Samuel L. Jackson has opened up about his 1992 feud with Spike Lee, admitting it took more than 20 years to rebuild their relationship.
In a wide-ranging interview with Vulture, Jackson revealed that he and the director fell out over Malcolm X salary dispute, which ultimately led to Jackson turning down the role of Baines in the historical drama. The part was instead played by Albert Hall.
“I actually read with most of the people who auditioned for Malcolm X,” said Jackson, who had previously starred in Lee’s Jungle Fever, School Daze, and Do the Right Thing.
“I was supposed to be the guy that turned Malcolm X on to Islam in prison. I forget who played that role. But it was still down to that Spike Lee scale-plus-10 salary thing. I was like, ‘I’m not going to work for no scale-plus-10.’”
The “scale plus 10” salary refers to the minimum daily or weekly pay rate for actors established by the Screen Actors Guild. The “plus 10” is the 10 per cent of an actor’s pay that goes toward their agent.
Jackson continued: “I used to call my agent every day to see if I had any auditions, callbacks, whatever. And my line to her every day was, ‘Hollywood call?’ She was like, ‘No, sir.’ So one day I called, she said, ‘As a matter of fact, yeah they did.

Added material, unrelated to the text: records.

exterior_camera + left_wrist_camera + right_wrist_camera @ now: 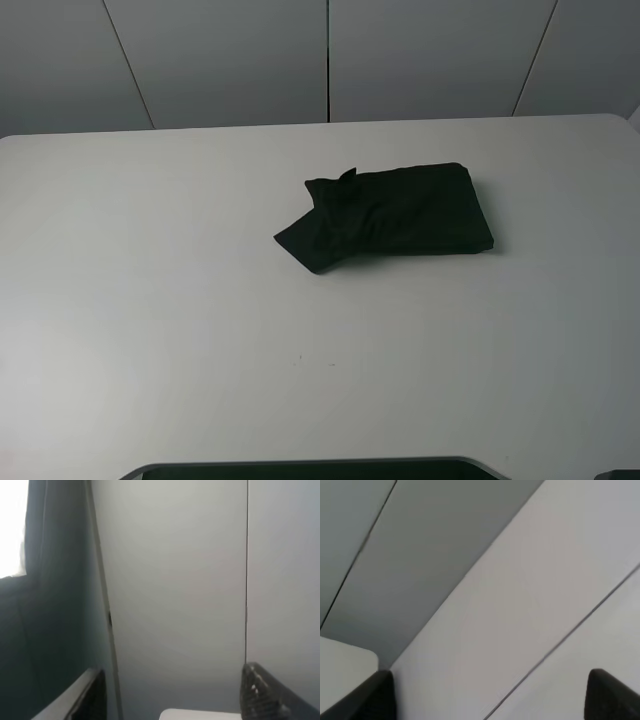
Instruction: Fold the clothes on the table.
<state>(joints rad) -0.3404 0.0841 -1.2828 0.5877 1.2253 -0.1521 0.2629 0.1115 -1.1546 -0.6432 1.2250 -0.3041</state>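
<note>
Black T-shirt (395, 212) lying as a compact folded bundle right of centre on the white bench (150, 300), toward the far side. Folding looks done or nearly so: main block roughly rectangular, but one flap sticking out askew at its left end, with a small peak poking up at the far-left corner. No arm over the bench in the high view.

Left pincer (175, 695) raised and aimed at the grey wall panels (175, 580), fingertips wide apart, nothing between them. Right pincer (490, 695) likewise pointed at the wall, tips spread wide, empty.

Judged step: arms parked after the last fold. If anything is left, next move calls for one pincer coming down on the loose left flap and tucking or folding it over the block, square with the edges.

Printed characters and dots not visible, presumably folded inside. Layer count unreadable, black on black. Only fingertips of each pincer in frame. Dark shape at near edge of high view cut off, unidentified.
</note>
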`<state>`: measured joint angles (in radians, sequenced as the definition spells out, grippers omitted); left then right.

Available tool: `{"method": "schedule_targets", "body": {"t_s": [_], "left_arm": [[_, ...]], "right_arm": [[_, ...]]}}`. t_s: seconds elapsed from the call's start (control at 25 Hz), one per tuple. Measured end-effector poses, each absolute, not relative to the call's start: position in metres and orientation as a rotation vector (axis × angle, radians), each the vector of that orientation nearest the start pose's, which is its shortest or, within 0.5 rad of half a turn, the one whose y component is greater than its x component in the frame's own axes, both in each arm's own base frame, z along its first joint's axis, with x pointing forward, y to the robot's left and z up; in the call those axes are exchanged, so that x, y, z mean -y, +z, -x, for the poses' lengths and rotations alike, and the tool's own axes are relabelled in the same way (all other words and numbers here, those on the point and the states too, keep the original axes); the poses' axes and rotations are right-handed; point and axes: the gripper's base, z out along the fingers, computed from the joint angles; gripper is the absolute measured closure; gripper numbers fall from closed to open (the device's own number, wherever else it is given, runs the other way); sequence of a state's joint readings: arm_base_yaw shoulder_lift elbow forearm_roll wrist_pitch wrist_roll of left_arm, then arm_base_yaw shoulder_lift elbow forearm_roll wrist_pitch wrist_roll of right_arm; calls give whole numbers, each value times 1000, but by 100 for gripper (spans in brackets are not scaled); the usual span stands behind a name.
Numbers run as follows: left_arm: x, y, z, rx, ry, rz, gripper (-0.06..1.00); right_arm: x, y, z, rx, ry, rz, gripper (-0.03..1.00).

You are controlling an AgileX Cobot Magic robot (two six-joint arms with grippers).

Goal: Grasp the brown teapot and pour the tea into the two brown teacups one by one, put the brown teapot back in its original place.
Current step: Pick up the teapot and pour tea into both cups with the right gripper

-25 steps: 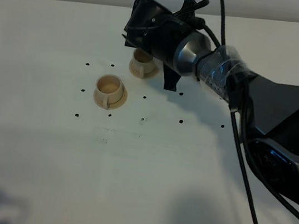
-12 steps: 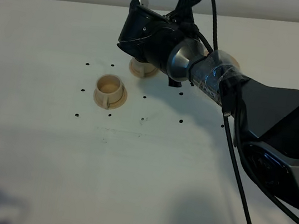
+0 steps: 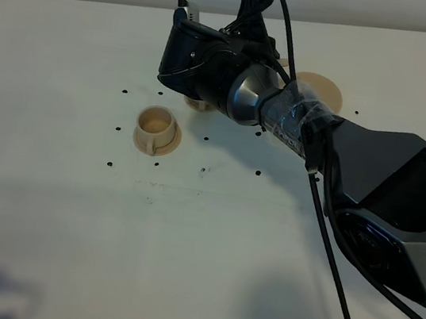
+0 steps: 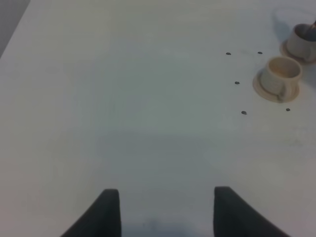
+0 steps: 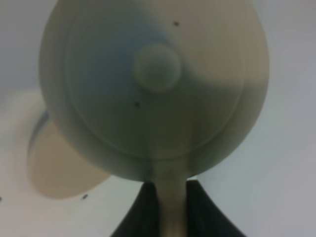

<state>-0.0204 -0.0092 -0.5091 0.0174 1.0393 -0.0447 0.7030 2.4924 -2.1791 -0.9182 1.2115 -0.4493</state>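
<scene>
Beige-tan brown teapot [image 5: 158,89], handle [image 5: 170,212] clamped between right fingers [image 5: 142,216], left fingers [image 4: 106,215] apart above white table [image 4: 148,98]

White desk [image 3: 53,208], scattered black dots [image 3: 258,173], near cup saucer [image 3: 168,147] at ten o'clock of centre, far cup saucer [image 4: 290,53] at its one o'clock, wide tan disc [image 3: 324,86] at two.
</scene>
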Motion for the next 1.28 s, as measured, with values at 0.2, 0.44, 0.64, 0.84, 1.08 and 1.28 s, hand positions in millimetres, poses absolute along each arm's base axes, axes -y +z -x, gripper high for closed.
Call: {"method": "schedule_targets", "body": {"t_s": [0.2, 0.44, 0.64, 0.84, 1.08, 1.28], "left_arm": [[-2, 281, 7, -2004, -21, 25, 48], [-2, 281, 7, -2004, -21, 25, 48], [-2, 281, 7, -2004, -21, 25, 48], [-2, 281, 7, -2004, -21, 25, 48], [-2, 281, 7, -2004, -21, 25, 48], [-2, 281, 7, -2004, -21, 25, 48]], "right_arm": [[-282, 172, -439, -1965, -1243, 1776, 85], [-282, 173, -440, -1906, -1274, 1842, 85], [-283, 173, -441, -1859, -1283, 1893, 85], [-282, 176, -443, -1807, -1340, 1921, 85], [-277, 177, -447, -1803, -1358, 1919, 85], [-277, 177, -448, -1776, -1364, 1947, 85]]}}
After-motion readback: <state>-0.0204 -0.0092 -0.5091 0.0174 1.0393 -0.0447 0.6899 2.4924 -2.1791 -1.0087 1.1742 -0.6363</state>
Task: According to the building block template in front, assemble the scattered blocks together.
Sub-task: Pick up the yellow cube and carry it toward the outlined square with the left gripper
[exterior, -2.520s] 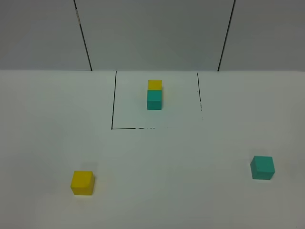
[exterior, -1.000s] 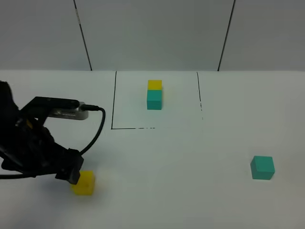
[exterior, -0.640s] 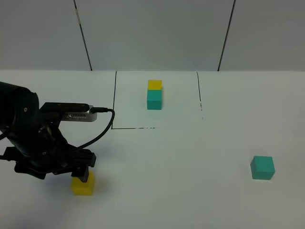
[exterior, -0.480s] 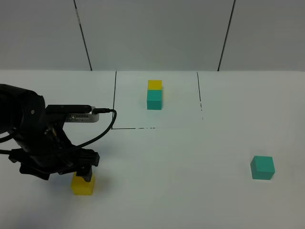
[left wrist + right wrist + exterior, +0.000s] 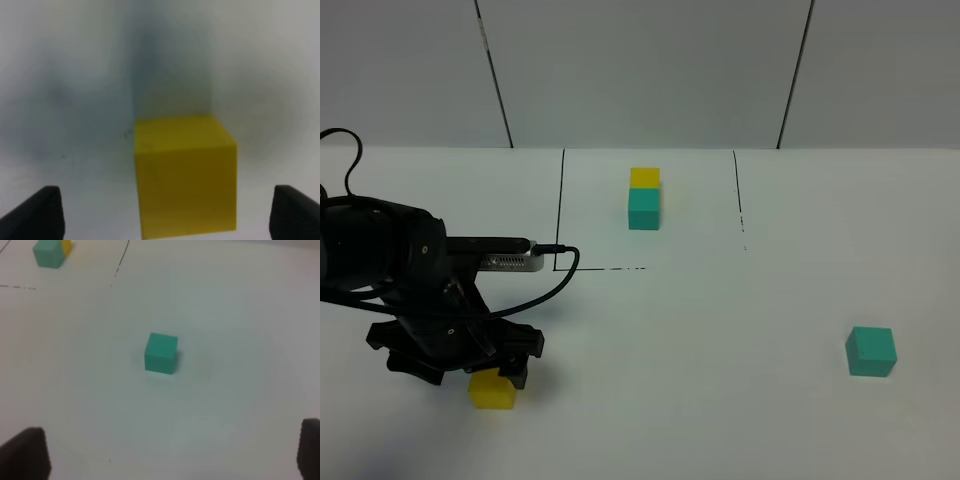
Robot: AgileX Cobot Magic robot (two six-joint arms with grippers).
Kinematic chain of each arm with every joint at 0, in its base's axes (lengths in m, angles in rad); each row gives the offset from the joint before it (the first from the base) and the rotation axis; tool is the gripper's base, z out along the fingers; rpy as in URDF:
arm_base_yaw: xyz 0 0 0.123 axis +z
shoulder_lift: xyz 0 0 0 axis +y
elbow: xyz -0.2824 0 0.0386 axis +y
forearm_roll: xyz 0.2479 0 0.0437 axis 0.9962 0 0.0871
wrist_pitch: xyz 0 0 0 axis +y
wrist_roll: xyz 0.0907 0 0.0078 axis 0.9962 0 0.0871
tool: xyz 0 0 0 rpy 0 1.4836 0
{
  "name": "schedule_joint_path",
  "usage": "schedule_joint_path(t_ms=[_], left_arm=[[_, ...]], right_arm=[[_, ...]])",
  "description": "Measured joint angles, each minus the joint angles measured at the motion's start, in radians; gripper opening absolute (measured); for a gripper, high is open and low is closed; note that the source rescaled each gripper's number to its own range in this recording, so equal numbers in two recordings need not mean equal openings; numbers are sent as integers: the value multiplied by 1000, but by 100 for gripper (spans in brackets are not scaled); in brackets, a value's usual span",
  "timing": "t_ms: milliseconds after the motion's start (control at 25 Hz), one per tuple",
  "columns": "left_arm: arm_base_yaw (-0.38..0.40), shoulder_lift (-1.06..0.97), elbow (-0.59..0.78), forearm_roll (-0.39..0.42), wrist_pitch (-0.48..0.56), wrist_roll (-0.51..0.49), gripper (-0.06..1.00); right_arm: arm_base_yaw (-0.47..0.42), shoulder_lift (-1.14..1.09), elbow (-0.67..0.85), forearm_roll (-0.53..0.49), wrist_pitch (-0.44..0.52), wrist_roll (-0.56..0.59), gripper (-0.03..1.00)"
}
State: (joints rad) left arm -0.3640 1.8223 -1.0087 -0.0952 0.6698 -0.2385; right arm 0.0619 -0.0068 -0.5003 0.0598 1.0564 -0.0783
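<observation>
The loose yellow cube [image 5: 494, 392] sits on the white table at the front left. My left gripper [image 5: 470, 367] hangs just over it, open, with a finger on each side and not touching. The left wrist view shows the yellow cube [image 5: 185, 175] between the spread fingertips [image 5: 40, 212]. The loose teal cube [image 5: 870, 351] rests at the right, far from the yellow one. In the right wrist view the teal cube [image 5: 161, 353] lies ahead of my open, empty right gripper [image 5: 167, 452]. The template [image 5: 643, 198], a yellow and a teal cube touching, stands inside the black-line rectangle [image 5: 558, 215].
A grey wall with two dark vertical seams [image 5: 494, 75] closes off the table's far side. The left arm's black cable [image 5: 545, 285] loops over the table close to the rectangle's front left corner. The right arm is outside the high view.
My left arm has come in from the left and settled over the yellow cube, so its open fingers now straddle it. The cubes have not moved.
</observation>
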Motion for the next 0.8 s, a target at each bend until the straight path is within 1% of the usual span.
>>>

You just won an award at the Cannes Film Festival.’ And I’m like, ‘What? For what?’ She said, ‘”Jungle Fever.”‘ I said, ‘They don’t give supporting actor awards at Cannes.’ She’s like, ‘They made up one for you.’ Get the fuck out of here! ‘And consequently, these people in Hollywood want to see you for this movie White Sands.”
The actor added: “So I took White Sands instead of Malcolm X and we [Spike and I] fell out.”
Samuel L. Jackson attends the 76th Annual Tony Awards at United Palace Theatre on June 11, 2023 in New York City. Credit: Bruce Glikas/WireImage.
Jackson went on to credit Lee’s Jungle Fever for launching his Hollywood career. “The majority of Black people in America at that time, at a certain economic strata, had a [character] Gator in their family,” he said, recalling that he had recently left rehab before taking on the role of an addict.
“I was clean, but I was still detoxing. I had done my 28 days. When I got to set, I really didn’t need makeup. The first day I was on set, I was going to craft service, and the Fruit of Islam ho were guarding the set were trying to run me out ‘cause they thought I was a neighbourhood crackhead.”
Jackson and Lee later mended their relationship over their mutual love of Park Chan-Wook’s Oldboy, which Lee remade in 2013 with Jackson starring alongside Josh Brolin and Elizabeth Olsen.
“[Our] wives would interact often, and we would all end up going to dinner together,” Jackson told Playboy at the time. “Our relationship healed over those dinners and conversations. He told me at dinner he was going to remake Oldboy, and I was like, ‘Can I be in it?’”
Jackson added that working with Lee again “was just like we’d never stopped. He’s very efficient, knows what he wants and doesn’t get in my way artistically–whatever I come with, I come with, and it’s cool.”